*To do*. Transcribe the listing exactly as written. Leave the images out.
════
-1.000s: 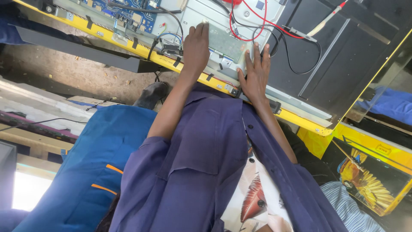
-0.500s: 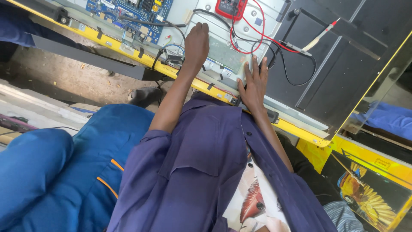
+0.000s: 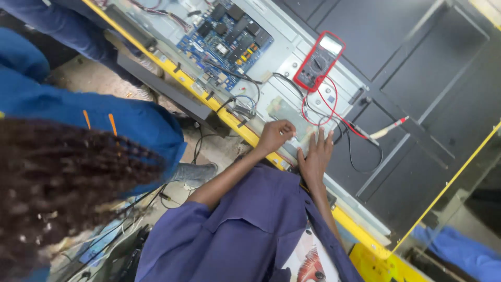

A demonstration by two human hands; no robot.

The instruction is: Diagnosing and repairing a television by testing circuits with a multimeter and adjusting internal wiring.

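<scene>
My left hand (image 3: 275, 134) rests with curled fingers on the lower edge of a small pale circuit board (image 3: 286, 110), set in the open metal back of a flat screen (image 3: 292, 62). Whether it holds anything is hidden. My right hand (image 3: 315, 156) lies flat beside it, fingers apart, on the panel's edge. A red multimeter (image 3: 318, 61) lies just beyond both hands. Its red and black leads (image 3: 334, 112) loop past my right fingers to a probe (image 3: 389, 127) on the black rear cover (image 3: 417, 78).
A blue main circuit board (image 3: 224, 36) with wires sits at the panel's left end. A yellow frame edge (image 3: 235, 124) runs diagonally under the screen. Another person in blue clothing (image 3: 104, 120), with braided hair (image 3: 62, 177), bends close on my left. Cables (image 3: 172, 198) lie on the floor.
The view has swung so the multimeter and blue board are fully visible. My left hand went from flat to curled on the small board. The other person's head has come into view.
</scene>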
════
*Completed exercise*.
-1.000s: 
-0.500s: 
+0.000s: 

A demonstration by two human hands; no robot.

The instruction is: Diagnosing and repairing a television by testing circuits with a multimeter and adjusting internal wiring.

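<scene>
My left hand (image 3: 275, 134) rests with curled fingers on the lower edge of a small pale circuit board (image 3: 286, 110), set in the open metal back of a flat screen (image 3: 292, 62). Whether it holds anything is hidden. My right hand (image 3: 315, 156) lies flat beside it, fingers apart, on the panel's edge. A red multimeter (image 3: 318, 61) lies just beyond both hands. Its red and black leads (image 3: 334, 112) loop past my right fingers to a probe (image 3: 389, 127) on the black rear cover (image 3: 417, 78).
A blue main circuit board (image 3: 224, 36) with wires sits at the panel's left end. A yellow frame edge (image 3: 235, 124) runs diagonally under the screen. Another person in blue clothing (image 3: 104, 120), with braided hair (image 3: 62, 177), bends close on my left. Cables (image 3: 172, 198) lie on the floor.
The view has swung so the multimeter and blue board are fully visible. My left hand went from flat to curled on the small board. The other person's head has come into view.
</scene>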

No further work is required for this exercise.